**Exercise brief**
The result should be every line of the listing that holds the word "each".
————————
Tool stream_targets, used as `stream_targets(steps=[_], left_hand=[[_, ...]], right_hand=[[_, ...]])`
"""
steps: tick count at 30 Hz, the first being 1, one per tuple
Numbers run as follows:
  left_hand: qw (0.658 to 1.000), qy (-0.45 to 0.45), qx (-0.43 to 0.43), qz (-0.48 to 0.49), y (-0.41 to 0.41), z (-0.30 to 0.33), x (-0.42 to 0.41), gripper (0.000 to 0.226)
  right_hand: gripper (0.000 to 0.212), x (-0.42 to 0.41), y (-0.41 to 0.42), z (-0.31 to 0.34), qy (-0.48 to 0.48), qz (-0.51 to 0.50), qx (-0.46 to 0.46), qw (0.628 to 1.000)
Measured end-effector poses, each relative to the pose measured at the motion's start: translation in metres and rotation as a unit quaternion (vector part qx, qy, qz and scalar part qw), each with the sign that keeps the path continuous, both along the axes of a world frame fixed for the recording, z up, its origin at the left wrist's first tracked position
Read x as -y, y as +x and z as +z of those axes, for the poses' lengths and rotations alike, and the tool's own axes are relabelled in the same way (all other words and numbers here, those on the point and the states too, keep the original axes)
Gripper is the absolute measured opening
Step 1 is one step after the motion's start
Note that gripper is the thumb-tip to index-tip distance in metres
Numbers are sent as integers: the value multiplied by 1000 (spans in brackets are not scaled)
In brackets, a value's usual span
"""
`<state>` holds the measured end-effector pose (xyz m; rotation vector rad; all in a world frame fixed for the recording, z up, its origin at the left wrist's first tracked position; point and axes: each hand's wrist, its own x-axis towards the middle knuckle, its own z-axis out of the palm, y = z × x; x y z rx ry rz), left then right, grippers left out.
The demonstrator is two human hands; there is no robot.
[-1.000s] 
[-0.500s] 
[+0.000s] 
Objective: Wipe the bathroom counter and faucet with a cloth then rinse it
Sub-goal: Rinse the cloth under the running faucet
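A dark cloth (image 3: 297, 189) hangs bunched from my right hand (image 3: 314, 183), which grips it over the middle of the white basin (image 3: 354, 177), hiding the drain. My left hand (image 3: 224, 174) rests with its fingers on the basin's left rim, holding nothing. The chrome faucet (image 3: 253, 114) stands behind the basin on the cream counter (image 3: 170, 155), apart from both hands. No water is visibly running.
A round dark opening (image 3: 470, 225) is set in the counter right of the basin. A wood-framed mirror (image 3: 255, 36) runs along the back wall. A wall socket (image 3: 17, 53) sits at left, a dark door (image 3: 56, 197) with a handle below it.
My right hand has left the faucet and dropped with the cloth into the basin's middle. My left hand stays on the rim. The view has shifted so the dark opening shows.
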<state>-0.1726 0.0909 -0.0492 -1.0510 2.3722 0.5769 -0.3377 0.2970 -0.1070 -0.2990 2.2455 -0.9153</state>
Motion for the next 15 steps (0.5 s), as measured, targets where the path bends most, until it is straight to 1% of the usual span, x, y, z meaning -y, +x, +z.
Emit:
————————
**Solution for this problem**
Measured end-effector poses, each relative to the pose measured at the motion's start: translation in metres and rotation as a unit quaternion (vector part qx, qy, qz and scalar part qw), each with the sign that keeps the path continuous, both along the axes of a world frame fixed for the recording, z up, its origin at the left wrist's first tracked position
`<state>` holds the measured end-effector pose (xyz m; rotation vector rad; all in a world frame fixed for the recording, z up, its origin at the left wrist's first tracked position; point and axes: each hand's wrist, its own x-axis towards the middle knuckle, its own z-axis out of the palm, y = z × x; x y z rx ry rz), left then right, grippers left out.

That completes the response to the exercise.